I particularly liked Mosebach’s essay on the Lourdes Madonna. Mosebach starts from the time when, as a young boy in pre-Conciliar times, he began to encounter the Madonna of Lourdes: first, on a dresser in the house of a friend of his family, later, nearly everywhere. Mosebach then develops an entire theology of the image out of the contemplation of a mass – produced statuette often despised – especially by the artistic pundits of the Church in Western Europe. The author links the Lourdes Madonna with certain icons of the East the originals of which were considered as “not made by human hands.” As an attempt to reproduce a vision, the Lourdes Madonna falls into the same category. It is a true icon of the West.
In sum, Der Ultramontane offers a treasure trove of insights on liturgy, theology, art, Church government and contemporary spiritual issues.

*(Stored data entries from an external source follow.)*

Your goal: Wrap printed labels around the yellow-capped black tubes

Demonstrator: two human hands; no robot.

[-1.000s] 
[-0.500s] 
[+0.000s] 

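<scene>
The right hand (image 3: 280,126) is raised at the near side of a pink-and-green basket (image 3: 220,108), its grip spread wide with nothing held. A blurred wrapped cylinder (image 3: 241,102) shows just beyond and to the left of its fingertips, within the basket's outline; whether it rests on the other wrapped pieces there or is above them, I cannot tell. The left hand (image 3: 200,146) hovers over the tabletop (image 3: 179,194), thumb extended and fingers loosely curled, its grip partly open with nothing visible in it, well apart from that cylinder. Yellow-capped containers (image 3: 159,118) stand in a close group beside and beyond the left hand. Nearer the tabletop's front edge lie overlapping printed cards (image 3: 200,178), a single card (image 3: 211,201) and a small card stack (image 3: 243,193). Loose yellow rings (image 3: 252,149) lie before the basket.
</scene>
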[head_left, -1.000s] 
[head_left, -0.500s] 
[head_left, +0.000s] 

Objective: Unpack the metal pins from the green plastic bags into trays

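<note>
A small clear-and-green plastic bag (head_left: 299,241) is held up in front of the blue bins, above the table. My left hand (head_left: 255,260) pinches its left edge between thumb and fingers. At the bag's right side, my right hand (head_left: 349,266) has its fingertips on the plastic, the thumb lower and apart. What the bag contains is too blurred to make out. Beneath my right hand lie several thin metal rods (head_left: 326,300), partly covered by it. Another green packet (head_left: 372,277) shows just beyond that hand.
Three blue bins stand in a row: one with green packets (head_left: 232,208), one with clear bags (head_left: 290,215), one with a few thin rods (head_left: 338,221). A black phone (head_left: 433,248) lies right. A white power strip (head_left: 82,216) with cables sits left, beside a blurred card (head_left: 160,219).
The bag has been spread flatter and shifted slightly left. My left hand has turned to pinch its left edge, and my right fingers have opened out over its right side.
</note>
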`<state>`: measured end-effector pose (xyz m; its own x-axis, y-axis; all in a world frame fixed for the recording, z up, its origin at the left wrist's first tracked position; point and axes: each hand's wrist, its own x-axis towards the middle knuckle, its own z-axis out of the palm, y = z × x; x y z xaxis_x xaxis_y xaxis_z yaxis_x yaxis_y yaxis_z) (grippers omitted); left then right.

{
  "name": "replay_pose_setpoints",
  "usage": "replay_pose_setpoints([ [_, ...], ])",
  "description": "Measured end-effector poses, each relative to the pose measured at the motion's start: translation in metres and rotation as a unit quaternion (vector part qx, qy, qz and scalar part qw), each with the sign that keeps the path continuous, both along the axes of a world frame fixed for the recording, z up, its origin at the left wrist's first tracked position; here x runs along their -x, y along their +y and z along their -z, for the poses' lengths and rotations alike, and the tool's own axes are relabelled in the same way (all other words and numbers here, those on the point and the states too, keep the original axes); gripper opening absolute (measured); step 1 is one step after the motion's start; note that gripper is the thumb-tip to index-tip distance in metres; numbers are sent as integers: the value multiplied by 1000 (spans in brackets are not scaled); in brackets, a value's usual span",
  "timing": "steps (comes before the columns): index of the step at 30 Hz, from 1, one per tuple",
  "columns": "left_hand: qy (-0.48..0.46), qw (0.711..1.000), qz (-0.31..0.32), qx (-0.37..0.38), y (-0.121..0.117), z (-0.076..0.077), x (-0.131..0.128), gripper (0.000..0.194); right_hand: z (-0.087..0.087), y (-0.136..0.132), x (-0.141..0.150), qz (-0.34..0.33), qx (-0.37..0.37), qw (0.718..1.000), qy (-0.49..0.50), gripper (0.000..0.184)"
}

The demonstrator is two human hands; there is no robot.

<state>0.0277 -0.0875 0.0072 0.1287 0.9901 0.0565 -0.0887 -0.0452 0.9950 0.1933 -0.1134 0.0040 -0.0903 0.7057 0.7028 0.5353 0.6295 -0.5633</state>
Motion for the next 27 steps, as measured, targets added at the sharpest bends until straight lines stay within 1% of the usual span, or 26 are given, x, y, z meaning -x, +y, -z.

All is short and sweet, reflecting the concise style of a true master of prose. Der Ultramontane does not repeat platitudes or reinforce received opinions – it will make you think. Mosebach often returns, as a Leitmotiv of this work , to the “dual loyalty” of the Catholic: to the country/regime in which he lives and to the Church as represented by Rome. What outraged liberals of the Bismarck era or contemporary German Catholics is nevertheless central to our identity as Catholics. And is this not a quintessentially Catholic theme dating back to the time of Augustine?
We of course would wish that Der Ultramontane be translated into English as soon as possible. That should not be that hard – some of the ground work has already been done. One of the essays has already been translated on this website; several others on Roger McCaffrey’s The Traditionalist. Martin Mosebach himself presented, in English, The Old Roman Missal between Loss and Rediscovery first in 2010 in Colombo, then in 2011 in New York – it can be found on the NLM. And one essay, on the election of Pope Benedict, appeared first in English in the New York Times/ International Herald Tribune!